Print nothing but the lines below starting at the line that holds "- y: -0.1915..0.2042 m" and ending at the line that holds "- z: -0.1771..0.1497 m", including both, each exactly as written.

(Recorded data)
========
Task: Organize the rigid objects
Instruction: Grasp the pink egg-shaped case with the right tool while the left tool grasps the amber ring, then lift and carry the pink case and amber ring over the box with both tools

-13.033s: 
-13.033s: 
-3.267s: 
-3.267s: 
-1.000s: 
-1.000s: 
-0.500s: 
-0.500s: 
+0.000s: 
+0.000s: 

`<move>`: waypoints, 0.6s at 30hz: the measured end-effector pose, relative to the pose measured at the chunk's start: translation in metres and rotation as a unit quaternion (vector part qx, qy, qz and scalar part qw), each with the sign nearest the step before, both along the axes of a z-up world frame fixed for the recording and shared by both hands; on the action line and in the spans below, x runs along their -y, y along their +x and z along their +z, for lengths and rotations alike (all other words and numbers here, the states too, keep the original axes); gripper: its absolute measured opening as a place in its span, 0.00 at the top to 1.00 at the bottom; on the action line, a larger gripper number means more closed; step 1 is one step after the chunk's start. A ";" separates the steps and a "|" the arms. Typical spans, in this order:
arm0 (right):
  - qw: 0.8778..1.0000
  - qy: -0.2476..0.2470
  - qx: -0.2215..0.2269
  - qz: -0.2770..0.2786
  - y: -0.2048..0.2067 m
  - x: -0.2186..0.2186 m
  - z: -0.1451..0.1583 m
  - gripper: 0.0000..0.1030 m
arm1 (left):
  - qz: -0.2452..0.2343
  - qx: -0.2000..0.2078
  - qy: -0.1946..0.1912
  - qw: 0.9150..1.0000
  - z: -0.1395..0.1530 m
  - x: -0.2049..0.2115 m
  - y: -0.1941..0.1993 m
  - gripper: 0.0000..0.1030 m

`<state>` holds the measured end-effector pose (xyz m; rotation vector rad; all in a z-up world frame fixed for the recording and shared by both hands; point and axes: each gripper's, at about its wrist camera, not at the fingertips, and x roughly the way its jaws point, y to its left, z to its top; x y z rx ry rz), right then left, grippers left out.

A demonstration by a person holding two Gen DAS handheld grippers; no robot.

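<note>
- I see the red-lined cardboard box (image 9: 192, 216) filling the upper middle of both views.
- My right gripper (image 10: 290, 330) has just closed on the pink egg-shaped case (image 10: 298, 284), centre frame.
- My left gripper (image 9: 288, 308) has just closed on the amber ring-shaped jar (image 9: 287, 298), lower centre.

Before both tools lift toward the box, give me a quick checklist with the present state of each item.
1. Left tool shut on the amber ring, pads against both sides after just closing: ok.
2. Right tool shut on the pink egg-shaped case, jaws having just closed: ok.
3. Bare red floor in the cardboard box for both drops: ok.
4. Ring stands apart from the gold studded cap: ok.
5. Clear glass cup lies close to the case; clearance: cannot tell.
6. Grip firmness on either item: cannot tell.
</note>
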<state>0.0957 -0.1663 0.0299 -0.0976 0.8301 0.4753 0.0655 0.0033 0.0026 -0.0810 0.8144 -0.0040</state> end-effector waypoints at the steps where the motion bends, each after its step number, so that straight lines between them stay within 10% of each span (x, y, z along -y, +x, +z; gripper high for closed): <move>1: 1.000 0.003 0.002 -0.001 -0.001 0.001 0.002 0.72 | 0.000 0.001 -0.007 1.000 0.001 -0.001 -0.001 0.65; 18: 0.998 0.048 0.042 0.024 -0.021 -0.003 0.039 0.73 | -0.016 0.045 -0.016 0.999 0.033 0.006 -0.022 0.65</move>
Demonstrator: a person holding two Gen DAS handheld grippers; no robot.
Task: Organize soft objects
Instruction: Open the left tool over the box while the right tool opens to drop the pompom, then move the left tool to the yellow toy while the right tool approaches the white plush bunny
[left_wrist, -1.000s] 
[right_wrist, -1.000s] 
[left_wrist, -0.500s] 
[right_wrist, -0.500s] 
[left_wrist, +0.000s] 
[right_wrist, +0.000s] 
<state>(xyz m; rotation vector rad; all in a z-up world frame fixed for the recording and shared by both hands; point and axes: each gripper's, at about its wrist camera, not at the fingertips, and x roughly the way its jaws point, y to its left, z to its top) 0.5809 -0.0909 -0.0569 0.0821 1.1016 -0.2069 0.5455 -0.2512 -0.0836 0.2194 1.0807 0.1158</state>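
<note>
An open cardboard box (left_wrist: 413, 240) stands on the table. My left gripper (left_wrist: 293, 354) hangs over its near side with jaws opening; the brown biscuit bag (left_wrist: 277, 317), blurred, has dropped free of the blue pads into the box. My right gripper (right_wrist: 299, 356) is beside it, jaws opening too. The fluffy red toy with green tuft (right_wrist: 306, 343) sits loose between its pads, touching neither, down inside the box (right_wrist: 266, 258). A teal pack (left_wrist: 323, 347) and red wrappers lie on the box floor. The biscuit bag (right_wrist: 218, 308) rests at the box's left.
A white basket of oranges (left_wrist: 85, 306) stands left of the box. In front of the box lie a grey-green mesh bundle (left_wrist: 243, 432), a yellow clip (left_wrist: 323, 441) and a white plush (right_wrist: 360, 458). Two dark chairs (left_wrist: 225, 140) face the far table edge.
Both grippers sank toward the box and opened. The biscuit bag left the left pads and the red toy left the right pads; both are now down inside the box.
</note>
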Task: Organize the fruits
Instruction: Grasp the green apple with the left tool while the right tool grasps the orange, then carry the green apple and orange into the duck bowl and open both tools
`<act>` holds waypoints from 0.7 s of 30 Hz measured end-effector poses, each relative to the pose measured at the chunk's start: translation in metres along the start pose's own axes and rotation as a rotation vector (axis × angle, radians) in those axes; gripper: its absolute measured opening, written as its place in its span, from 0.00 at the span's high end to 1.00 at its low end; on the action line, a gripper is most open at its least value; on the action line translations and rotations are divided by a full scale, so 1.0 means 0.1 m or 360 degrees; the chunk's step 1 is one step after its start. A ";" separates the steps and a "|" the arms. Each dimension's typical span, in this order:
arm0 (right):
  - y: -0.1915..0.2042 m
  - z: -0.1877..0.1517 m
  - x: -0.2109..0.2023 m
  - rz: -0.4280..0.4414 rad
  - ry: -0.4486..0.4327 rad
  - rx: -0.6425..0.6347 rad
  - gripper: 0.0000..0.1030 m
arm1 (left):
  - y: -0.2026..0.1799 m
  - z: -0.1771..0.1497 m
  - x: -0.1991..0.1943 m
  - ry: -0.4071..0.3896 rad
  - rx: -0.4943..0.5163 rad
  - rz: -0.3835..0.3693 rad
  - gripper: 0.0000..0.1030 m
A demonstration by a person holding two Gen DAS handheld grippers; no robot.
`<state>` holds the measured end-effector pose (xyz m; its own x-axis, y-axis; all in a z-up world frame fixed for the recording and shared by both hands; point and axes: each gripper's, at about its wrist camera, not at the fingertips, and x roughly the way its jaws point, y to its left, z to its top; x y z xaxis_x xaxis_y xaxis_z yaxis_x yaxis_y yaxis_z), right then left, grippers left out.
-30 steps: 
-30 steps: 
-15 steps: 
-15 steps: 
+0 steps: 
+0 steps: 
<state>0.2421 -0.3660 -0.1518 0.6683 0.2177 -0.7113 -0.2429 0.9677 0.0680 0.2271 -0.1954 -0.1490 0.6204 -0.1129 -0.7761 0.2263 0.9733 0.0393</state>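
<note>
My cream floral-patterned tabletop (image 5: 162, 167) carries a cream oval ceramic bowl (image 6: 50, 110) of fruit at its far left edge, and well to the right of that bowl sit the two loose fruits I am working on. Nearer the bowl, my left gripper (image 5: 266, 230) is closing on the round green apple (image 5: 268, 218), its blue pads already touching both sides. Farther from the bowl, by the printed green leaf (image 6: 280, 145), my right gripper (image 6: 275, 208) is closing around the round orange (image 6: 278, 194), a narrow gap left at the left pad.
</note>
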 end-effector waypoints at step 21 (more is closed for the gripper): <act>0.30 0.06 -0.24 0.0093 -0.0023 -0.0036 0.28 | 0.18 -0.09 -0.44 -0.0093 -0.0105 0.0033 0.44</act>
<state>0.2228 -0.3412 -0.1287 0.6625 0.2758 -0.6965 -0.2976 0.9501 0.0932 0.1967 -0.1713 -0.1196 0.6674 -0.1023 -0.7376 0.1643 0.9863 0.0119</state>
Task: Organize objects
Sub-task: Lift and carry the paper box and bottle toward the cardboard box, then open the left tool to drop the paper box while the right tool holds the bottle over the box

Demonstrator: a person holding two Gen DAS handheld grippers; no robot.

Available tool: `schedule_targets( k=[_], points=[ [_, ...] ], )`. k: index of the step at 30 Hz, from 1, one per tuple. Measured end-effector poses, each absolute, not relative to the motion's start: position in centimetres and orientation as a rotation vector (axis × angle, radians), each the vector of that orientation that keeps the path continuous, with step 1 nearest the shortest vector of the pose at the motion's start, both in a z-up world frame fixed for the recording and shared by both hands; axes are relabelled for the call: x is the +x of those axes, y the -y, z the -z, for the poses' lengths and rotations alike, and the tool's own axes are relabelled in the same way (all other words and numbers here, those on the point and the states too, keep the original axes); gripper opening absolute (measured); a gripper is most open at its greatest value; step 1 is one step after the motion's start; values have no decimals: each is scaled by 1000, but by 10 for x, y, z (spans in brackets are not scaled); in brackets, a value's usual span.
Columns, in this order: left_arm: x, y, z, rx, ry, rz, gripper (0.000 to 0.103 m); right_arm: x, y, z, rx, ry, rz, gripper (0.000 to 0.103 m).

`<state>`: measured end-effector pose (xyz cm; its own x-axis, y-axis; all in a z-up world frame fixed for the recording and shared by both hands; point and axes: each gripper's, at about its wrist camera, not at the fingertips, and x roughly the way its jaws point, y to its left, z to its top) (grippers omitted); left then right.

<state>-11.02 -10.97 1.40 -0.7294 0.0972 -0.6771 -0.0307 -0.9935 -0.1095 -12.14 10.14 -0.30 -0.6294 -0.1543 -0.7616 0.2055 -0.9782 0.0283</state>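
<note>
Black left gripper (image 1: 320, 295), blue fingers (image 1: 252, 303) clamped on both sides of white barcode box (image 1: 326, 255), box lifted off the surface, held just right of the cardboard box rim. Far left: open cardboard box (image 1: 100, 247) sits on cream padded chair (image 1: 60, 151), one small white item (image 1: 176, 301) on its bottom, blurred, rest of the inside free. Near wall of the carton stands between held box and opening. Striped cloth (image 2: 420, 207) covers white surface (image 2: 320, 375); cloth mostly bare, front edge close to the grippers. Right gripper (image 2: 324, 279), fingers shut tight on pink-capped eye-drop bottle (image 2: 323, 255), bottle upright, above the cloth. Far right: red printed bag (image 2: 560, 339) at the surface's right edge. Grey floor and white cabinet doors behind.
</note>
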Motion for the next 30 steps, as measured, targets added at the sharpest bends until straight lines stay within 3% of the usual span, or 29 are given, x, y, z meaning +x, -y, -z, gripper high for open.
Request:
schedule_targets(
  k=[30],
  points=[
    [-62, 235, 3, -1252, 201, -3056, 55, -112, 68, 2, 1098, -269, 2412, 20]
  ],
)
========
__EXERCISE SOLUTION__:
  - y: -0.1915..0.2042 m
  - z: -0.1877..0.1517 m
  - x: -0.2109..0.2023 m
  - rz: -0.4280..0.4414 rad
  - ry: -0.4486..0.4327 rad
  - rx: -0.6425..0.6347 rad
  - gripper: 0.0000..0.1030 m
arm1 (left):
  - y: -0.2026..0.1799 m
  - z: -0.1771..0.1497 m

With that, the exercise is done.